But he didn't close his eyes. He kept his gaze fixed firmly ahead. His grip tightened around the wheel.

Her gaze stayed on him as he accelerated the green and black sports car  out of the parking lot. The screech of tyres drew startled glances from  the mechanics heading for the hangar. Marco didn't give a damn.

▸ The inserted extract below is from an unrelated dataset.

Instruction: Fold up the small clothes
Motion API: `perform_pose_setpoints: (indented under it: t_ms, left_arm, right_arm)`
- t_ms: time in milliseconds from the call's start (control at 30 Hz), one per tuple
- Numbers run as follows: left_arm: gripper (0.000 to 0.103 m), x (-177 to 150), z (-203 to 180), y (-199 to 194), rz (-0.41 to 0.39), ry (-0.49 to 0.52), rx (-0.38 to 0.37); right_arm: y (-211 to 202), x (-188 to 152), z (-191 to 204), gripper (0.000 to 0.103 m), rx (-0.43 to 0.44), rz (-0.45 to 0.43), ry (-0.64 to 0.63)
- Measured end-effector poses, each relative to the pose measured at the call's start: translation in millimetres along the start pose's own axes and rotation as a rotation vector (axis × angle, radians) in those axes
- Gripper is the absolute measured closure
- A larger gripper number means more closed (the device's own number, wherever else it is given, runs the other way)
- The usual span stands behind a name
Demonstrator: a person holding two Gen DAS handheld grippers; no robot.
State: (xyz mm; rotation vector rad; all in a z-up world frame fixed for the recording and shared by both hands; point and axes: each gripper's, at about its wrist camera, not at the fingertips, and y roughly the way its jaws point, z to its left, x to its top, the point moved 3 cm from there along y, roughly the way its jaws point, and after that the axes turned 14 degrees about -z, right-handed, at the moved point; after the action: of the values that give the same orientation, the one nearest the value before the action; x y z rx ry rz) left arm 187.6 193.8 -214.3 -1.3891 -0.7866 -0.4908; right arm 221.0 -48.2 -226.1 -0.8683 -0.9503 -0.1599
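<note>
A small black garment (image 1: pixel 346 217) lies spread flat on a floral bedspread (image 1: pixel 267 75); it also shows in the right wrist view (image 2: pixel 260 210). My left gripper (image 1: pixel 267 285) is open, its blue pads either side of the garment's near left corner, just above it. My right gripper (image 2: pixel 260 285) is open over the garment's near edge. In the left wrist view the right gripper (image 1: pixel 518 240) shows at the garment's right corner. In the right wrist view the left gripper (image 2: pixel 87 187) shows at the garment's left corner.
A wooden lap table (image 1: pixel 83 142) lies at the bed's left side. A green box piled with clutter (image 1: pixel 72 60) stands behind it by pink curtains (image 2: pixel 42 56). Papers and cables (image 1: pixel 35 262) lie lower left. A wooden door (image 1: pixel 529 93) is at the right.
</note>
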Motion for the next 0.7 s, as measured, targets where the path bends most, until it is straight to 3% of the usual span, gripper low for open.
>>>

After a few minutes, when he felt sufficiently calm, he slowed down. 'It's not you.'                       
       
           



       

She didn't answer.

Shrugging, he indicated the rich forest surrounding them. 'It's this place.'

'This place? The race track or Casa de León?'

His jaw clenched as he tried in vain to stem the memories flooding him. 'This is where my mother died eight years ago.'

Her gasp echoed in the car. 'Oh, my God, I'm so sorry. I didn't know. You should've said something.'

He slowed down long enough to give her a hard look. 'It isn't common  knowledge outside my family. I'd prefer it to remain that way.' He  wasn't even sure why he'd told her. Whatever was causing him to act so  out of character he needed to cauterise it.

She gave a swift nod. 'Of course. You can trust me.' Her colour rose slightly at her last words.

The irony wasn't lost on him. He only had himself to blame if she  decided to spill her guts at the first opportunity. Flooring the  accelerator, he sent the car surging forward as his other reason for  wanting to escape the memories of this place rose.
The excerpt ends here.